ENTRIES PROVIDED >>
== Segment start ==

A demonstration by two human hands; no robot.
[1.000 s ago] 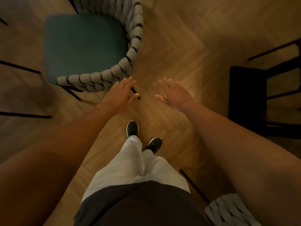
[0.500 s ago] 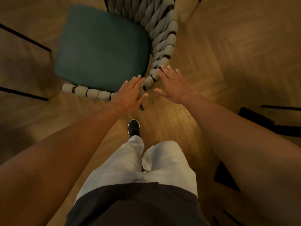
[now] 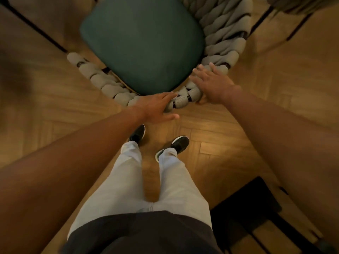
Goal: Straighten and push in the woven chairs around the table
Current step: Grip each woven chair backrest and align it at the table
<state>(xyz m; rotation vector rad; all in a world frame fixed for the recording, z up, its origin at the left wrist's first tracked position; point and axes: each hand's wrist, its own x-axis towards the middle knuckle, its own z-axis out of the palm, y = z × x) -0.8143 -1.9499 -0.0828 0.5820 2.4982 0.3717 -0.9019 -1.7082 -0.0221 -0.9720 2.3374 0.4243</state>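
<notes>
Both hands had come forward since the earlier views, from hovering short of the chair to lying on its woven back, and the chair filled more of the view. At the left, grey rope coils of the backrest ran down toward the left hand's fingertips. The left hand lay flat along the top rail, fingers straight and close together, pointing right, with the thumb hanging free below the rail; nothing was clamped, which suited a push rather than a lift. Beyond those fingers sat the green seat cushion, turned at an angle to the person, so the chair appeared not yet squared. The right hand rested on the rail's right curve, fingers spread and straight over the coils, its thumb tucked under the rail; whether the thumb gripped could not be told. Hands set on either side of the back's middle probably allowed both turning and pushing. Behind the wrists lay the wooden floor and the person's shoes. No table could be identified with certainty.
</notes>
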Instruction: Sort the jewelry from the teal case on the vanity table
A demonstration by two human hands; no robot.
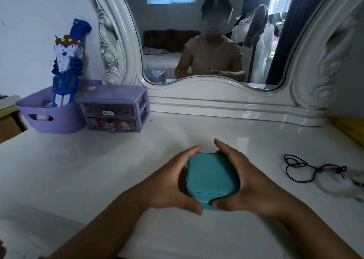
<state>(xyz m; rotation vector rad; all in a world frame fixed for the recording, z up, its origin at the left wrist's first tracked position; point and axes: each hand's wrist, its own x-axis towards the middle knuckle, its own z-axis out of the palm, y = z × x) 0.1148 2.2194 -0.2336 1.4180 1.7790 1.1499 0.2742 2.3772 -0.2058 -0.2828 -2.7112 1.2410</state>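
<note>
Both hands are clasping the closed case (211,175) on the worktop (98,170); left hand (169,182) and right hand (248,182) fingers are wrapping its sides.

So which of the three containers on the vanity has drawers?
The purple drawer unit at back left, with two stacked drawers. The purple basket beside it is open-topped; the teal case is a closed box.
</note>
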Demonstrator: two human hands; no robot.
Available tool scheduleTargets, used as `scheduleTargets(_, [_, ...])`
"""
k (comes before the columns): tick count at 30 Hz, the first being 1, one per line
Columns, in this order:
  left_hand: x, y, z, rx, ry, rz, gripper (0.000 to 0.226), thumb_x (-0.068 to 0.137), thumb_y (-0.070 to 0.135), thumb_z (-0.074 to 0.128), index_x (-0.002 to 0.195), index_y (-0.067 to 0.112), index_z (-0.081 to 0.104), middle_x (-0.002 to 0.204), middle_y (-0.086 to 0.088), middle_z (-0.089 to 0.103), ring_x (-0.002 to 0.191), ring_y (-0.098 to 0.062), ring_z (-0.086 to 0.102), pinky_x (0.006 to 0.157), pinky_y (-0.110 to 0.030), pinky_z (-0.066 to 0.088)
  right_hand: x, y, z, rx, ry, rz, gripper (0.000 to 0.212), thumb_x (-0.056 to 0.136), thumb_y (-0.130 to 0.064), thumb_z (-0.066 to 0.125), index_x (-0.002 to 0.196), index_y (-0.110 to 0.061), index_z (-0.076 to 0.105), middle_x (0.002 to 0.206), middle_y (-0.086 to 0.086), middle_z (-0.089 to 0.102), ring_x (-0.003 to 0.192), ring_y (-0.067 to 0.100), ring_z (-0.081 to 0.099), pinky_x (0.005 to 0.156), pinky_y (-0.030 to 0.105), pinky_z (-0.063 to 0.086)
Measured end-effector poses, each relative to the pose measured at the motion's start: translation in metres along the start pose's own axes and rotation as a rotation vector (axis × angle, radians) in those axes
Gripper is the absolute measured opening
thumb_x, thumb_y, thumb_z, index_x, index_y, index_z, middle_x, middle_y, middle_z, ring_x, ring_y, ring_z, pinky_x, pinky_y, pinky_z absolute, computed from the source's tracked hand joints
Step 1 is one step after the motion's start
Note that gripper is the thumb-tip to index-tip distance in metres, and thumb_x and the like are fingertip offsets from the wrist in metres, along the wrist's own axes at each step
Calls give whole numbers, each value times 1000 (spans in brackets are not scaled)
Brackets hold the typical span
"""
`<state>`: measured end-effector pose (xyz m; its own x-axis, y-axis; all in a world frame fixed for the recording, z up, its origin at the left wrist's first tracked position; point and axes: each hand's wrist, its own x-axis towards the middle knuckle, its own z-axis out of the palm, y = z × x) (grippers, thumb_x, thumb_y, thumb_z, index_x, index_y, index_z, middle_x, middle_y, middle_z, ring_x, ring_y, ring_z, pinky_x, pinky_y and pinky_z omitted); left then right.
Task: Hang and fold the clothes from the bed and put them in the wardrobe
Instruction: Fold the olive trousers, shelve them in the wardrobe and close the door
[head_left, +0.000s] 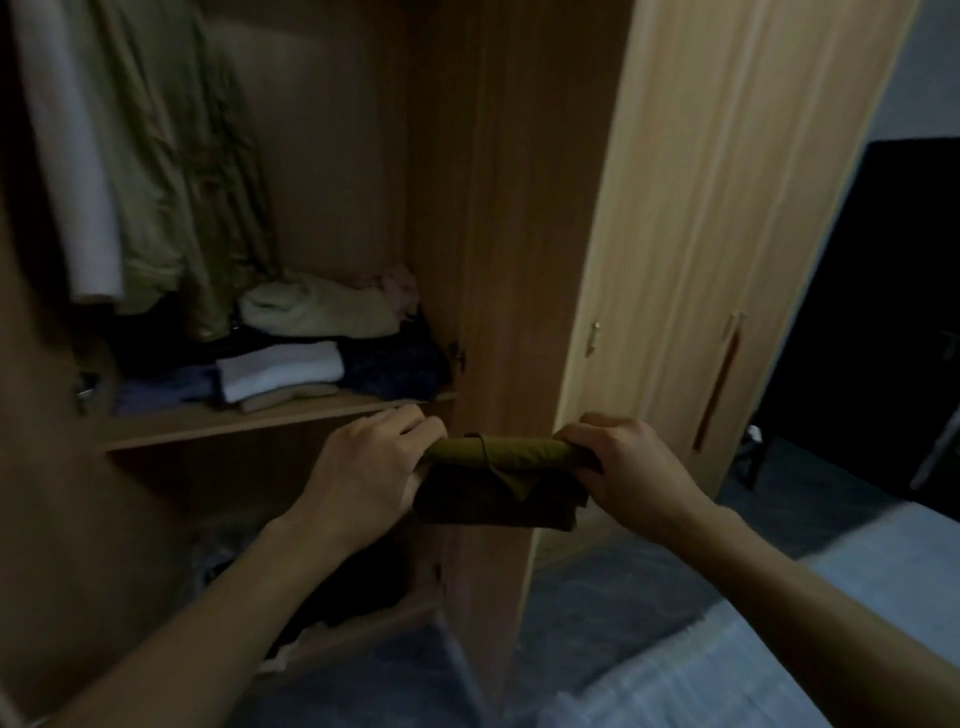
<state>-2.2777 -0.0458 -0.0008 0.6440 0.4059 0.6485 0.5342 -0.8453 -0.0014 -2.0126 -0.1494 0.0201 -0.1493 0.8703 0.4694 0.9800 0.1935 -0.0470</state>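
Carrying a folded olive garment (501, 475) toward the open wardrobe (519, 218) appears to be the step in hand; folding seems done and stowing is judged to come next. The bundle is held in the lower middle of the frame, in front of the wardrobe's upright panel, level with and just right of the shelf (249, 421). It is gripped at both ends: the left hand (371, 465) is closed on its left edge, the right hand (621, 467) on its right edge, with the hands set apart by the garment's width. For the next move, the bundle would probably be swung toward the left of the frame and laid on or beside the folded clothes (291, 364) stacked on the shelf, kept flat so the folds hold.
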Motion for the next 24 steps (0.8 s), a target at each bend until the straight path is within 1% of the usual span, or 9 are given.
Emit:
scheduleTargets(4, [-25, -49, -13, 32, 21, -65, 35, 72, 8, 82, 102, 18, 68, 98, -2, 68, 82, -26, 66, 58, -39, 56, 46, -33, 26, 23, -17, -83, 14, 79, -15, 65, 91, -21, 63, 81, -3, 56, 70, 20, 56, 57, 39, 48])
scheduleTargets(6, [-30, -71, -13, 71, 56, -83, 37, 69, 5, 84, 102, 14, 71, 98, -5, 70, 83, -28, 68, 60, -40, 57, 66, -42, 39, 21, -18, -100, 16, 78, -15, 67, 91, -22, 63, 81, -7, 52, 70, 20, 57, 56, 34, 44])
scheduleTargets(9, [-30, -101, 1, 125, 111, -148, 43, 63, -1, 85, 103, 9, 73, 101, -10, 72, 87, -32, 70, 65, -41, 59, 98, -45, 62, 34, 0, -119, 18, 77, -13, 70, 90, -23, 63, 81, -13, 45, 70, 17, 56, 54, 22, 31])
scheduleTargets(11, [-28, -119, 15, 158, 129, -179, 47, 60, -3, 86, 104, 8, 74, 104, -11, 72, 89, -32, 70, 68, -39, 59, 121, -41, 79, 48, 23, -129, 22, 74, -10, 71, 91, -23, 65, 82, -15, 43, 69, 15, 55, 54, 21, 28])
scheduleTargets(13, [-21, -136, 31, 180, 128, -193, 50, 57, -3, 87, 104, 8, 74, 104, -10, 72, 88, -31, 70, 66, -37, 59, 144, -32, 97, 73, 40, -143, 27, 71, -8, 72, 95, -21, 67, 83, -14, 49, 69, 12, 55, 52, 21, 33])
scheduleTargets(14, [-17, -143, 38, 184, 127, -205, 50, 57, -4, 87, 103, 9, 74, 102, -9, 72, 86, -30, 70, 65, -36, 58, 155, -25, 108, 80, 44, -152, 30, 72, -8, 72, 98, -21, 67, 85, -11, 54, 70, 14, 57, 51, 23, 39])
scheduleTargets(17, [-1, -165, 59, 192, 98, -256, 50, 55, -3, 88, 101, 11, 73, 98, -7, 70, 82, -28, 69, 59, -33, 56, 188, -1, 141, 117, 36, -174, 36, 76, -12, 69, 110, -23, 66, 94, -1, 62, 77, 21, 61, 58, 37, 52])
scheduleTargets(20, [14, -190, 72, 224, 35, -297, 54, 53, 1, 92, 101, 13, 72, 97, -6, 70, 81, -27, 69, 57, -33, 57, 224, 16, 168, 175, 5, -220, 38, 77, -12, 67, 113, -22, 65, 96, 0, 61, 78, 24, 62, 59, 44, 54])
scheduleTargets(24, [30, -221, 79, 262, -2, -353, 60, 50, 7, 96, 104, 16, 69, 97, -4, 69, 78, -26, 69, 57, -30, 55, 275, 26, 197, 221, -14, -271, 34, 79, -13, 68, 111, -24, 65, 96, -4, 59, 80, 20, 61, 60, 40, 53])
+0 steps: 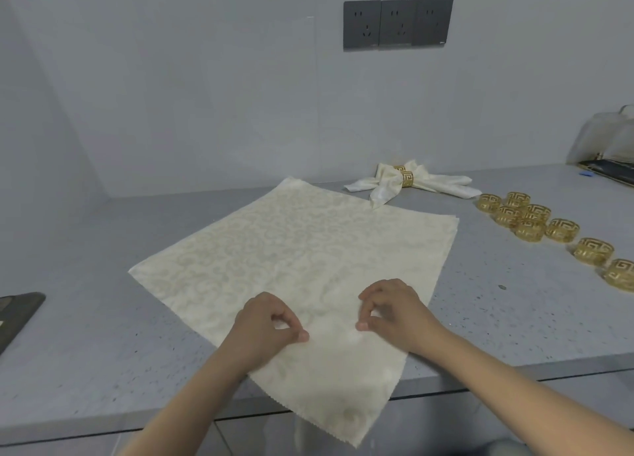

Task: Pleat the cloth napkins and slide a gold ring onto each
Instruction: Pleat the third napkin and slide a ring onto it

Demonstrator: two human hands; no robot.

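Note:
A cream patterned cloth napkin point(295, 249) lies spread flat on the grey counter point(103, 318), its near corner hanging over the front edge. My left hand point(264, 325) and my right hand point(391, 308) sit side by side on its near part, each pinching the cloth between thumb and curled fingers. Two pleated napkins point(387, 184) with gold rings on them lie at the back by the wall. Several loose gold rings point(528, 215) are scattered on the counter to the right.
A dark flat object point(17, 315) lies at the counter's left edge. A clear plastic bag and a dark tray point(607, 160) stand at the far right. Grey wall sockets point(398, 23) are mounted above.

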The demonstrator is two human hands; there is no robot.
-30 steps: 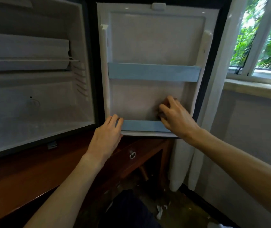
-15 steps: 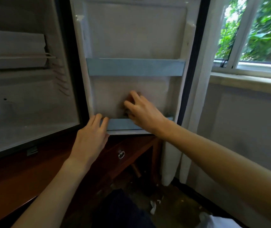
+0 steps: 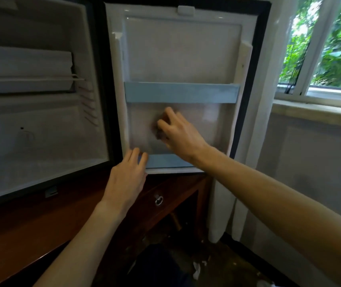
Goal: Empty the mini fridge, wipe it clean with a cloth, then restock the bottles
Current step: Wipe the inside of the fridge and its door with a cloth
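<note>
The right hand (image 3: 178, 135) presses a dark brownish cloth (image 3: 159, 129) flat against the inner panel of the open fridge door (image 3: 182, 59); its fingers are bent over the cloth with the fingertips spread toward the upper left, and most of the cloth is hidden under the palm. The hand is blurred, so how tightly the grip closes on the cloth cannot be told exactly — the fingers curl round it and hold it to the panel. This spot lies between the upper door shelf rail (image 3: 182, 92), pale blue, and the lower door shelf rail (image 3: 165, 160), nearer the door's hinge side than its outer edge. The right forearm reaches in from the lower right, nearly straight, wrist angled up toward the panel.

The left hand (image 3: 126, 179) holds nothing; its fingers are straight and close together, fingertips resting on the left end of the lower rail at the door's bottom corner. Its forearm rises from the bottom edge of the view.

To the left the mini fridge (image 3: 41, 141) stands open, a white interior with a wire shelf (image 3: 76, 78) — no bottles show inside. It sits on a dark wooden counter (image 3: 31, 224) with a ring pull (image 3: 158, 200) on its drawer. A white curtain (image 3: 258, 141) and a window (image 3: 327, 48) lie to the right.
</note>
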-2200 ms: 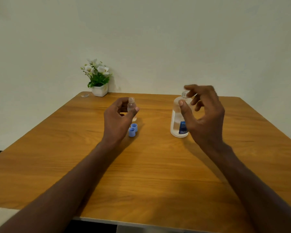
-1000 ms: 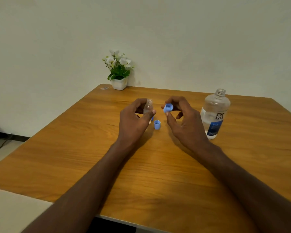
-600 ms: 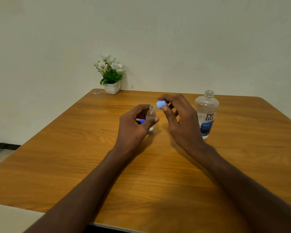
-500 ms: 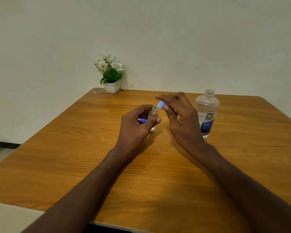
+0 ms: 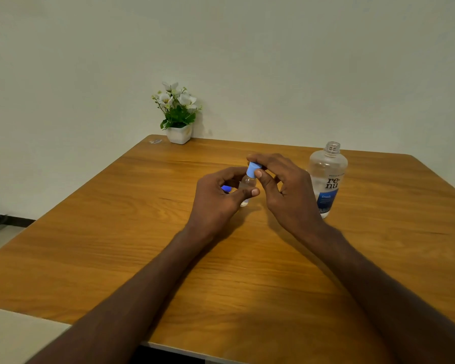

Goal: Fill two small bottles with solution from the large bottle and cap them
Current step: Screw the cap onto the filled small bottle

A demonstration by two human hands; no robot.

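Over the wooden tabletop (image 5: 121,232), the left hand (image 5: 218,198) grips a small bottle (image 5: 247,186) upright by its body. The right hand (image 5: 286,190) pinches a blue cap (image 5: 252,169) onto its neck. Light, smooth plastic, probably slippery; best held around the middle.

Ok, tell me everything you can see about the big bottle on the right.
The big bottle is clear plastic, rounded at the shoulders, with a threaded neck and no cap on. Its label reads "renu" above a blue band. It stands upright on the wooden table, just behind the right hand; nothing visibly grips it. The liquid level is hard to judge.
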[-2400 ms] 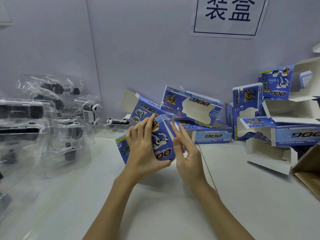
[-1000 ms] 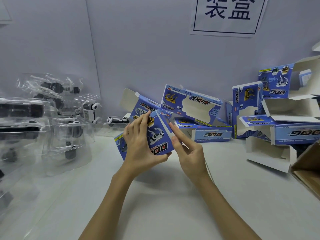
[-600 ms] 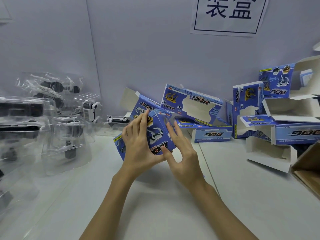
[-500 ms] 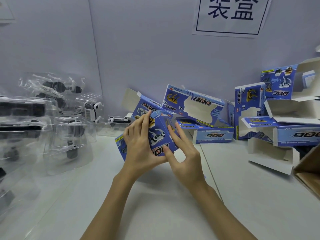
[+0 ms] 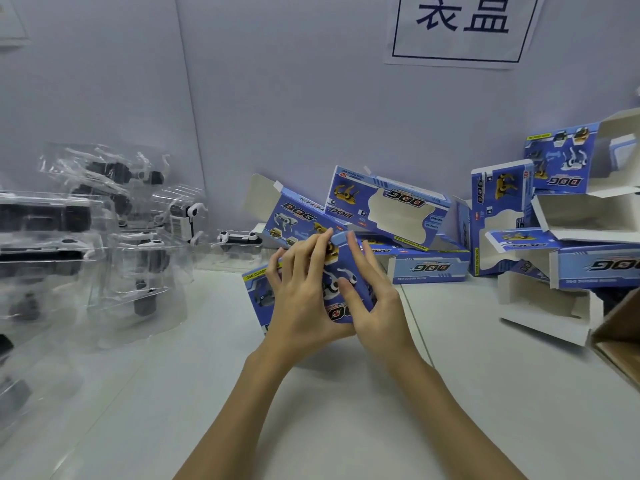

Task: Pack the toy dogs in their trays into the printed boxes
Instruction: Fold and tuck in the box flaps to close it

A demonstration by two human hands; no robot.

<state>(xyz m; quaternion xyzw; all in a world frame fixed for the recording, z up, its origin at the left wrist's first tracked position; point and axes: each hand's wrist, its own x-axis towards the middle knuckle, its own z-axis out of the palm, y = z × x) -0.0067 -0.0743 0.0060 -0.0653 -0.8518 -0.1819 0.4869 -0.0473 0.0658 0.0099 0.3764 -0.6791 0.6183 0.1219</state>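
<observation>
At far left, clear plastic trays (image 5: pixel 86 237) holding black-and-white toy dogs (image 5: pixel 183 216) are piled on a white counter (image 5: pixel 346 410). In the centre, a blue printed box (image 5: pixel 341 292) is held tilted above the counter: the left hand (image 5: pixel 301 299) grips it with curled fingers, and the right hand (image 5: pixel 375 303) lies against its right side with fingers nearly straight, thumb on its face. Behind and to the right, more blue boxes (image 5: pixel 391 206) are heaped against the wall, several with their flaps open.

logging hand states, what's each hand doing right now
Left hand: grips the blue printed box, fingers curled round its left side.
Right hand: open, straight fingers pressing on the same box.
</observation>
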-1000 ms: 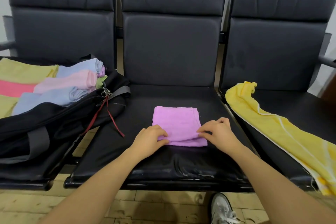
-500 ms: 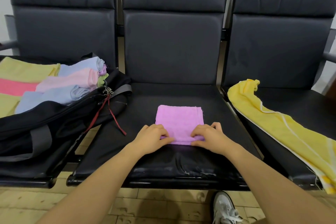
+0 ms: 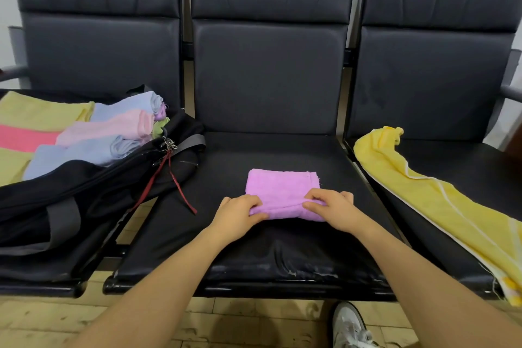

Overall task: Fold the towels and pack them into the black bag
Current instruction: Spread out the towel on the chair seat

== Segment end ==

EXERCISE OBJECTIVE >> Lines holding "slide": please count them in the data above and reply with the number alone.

TASK RESULT >> 2